Forced private rental moves cost £550m per year
Anna Sagar
Written By:
Anna Sagar
Posted:
18/04/2024
Updated:
18/04/2024

Unwanted private rental moves cost around £550m per year, with renters spending an average of £669 in “unrecoverable costs” for every forced move.

According to research on forced private rental moves from Shelter, which analysed YouGov figures, there were around 830,000 unwanted moves in the last year.

It added that around 40% of all renters surveyed said that their last home move was forced and not their choice.

The analysis noted that 245,000 renters had to move in the past year due to fixed term tenancies that had come to an end, and 61,000 were priced out by a rent increase.

Approximately 190,000 were served with a legal eviction notice and 135,000 were informally asked to leave by their landlord.

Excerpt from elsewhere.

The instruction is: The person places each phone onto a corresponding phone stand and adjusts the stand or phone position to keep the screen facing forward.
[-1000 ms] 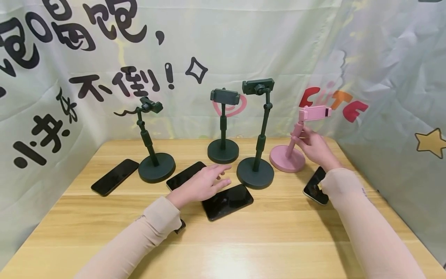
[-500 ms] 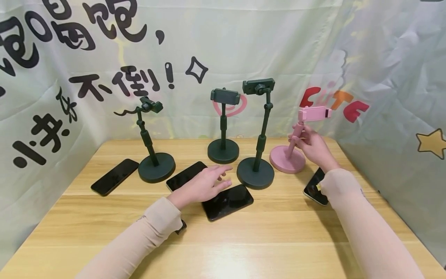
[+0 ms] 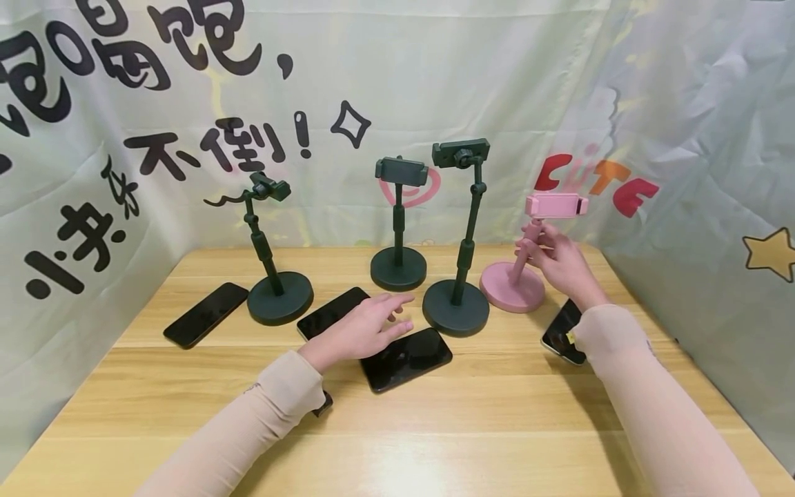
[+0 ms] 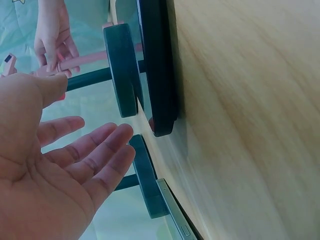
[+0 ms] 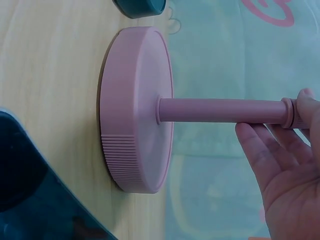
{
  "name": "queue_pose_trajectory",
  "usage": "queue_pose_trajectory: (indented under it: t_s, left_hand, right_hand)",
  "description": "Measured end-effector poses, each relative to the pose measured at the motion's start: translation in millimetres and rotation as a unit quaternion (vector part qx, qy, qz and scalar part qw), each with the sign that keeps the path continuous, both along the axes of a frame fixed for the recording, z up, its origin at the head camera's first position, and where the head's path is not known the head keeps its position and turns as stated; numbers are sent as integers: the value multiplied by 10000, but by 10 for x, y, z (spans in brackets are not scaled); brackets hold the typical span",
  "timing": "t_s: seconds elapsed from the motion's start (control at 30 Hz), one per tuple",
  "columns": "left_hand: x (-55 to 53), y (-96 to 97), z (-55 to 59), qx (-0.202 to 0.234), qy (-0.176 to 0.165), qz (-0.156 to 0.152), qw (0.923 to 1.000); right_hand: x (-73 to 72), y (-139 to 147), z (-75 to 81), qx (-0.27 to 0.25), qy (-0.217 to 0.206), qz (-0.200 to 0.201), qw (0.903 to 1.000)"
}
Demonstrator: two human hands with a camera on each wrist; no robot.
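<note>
At the right of the table stands a pink phone stand (image 3: 512,286), its round base on the wood and its clamp head (image 3: 555,205) facing forward. My right hand (image 3: 562,266) holds its pole just below the head, thumb and fingers around the collar, as the right wrist view shows at the pole's upper end (image 5: 225,110). My left hand (image 3: 363,328) hovers with fingers extended and holds nothing. Beneath and beside it lie a black phone (image 3: 406,359) and another phone (image 3: 329,314), partly hidden by the hand. In the left wrist view my left palm (image 4: 65,165) is bare.
Dark green phone stands are at the left (image 3: 279,298), back middle (image 3: 398,269) and centre right (image 3: 456,308). One phone (image 3: 205,315) lies far left. Another phone (image 3: 564,335) is partly under my right sleeve. A dark object (image 3: 323,405) peeks out beside my left cuff. Printed cloth encloses the table.
The pink stand's head has turned to face more squarely forward and sits slightly lower. Its base has shifted a little toward me. My left hand has stayed in place.
</note>
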State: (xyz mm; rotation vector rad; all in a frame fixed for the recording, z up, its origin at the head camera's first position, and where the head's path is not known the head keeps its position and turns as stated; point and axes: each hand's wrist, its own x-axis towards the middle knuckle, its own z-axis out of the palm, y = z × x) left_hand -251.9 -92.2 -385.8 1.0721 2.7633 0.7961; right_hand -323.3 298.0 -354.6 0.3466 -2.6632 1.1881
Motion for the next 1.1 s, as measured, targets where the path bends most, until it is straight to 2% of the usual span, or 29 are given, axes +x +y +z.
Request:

Unrecoverable costs include paying rent on two properties at once, with the average cost coming to £8,000, and paying bills for two properties, which is an average of £245.

Loss of earnings to view properties, loss of earnings while moving house and removal van hire cost on average £200.

Cleaning costs are on average £100, replacing furniture is an average of £400, and one-off fees, including WiFi installation, come to around £50.

The report added that, in addition to unrecoverable costs, there were other upfront costs from forced private rental moves, such as rent paid in advance and tenancy deposits, with average upfront cost of each move rising to £1,245, or over £1bn in total.

Renters ‘continue to pay a heavy price’

Shelter warned that the Renters Reform Bill being watered down, such as delaying the ban on Section 21 eviction notices and reintroducing a form of fixed term tenancies, would mean renters “continue to pay a heavy price”.

The charity is urging the Government to use the third reading of the bill to bolster the bill and resist amendments that would limit its effectiveness.

Polly Neate, chief executive of Shelter, said: “Tenants are coughing up millions in unwanted and unwarranted moves, while the Government runs scared of a minority of its own MPs. Instead of striking dodgy deals with backbenchers to strangle the Renters Reform Bill, Ministers should defend renters’ best hope of a stable home.

“With protections from eviction so weak and rents so high, we constantly hear from people forced out of their homes and communities at huge personal cost. It’s impossible for renters to put down roots knowing a no-fault eviction could plunge them back into chaos at any moment.

“With the bill’s third reading imminent, it’s now or never for the government to make good on its promise to deliver a watertight bill. It must resist spurious attempts to sneak fixed term tenancies back in, and to indefinitely delay the ban on no-fault evictions. England’s 11 million tenants will remember all too well who fought for them when they finally head to the ballot box.”